Teaching During the Pandemic

Loredana, Carson, Ed.D
The virtual classroom has become the new normal. Prior to March 2020, I had not ever taught a class in an on-line environment. However, once the decision was made that our Spring term was going to continue virtually, I learned the way every other teacher in the United States did, by jumping in and doing it. While teachers were scrambling to provide good content, our students had to deal with problematic technology and find a quiet place to go to school from home. I can’t say it was a seamless jump from the in-person classroom to the virtual world, but we made it through the spring and at least in summer had some idea what we were doing.
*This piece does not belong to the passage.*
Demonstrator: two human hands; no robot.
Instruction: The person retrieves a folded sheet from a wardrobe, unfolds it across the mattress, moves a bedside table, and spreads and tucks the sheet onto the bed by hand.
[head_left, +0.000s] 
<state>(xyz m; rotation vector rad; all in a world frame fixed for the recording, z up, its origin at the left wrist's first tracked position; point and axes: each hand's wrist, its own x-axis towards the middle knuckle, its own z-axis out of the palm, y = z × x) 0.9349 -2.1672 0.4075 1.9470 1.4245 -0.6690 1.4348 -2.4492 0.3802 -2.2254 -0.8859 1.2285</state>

I taught over the summer and will teach online again in the fall, using what I have learned to enhance and improve my virtual classes.

The mantra that I used over and over to myself and others was “Consider the alternative: no school at all.” Without the benefit of the internet and platforms such as Zoom, which allow screen sharing and breakout rooms and sufficient bandwidth, all academic progress would have been halted or classes would have been much less robust and perhaps even more self-directed and less interactive. Students were able to receive credit for courses and no one has had to pause or put their academic plans on hold while the world sorted out how to cope with a pandemic.

Along the way, several good points in favor of on-line learning have emerged. To my surprise, as much as I really enjoy in-person teaching and the energy of an active, engaged classroom, I have found it possible to recreate the relationships I had with my live students with my virtual class. It takes some work and everyone needs to be onboard, but once the strangeness of speaking to each other from our homes wears off, we can have good discussions and I can offer the students the chance to interact through the breakout room feature so they feel more connected to those small boxes on the computer screen. If students are willing to interact with me and with each other, they have even more options to participate through the chat feature and the easy polling function allows for periodic check-ins for comprehension and opinion. For students who sometimes feel dominated by enthusiastic extroverted voices, these alternative means of participation allow for more participation.

Higher education has taken the whole summer to decide how to cope with fall, and although some campuses in other states are opting for hybrid instruction, none that I know of are going for 100% in-person. Graduate programs such as ours are in a different space as we do not have residential students and the majority of our students are mature enough to understand the reason for the rules and regulations.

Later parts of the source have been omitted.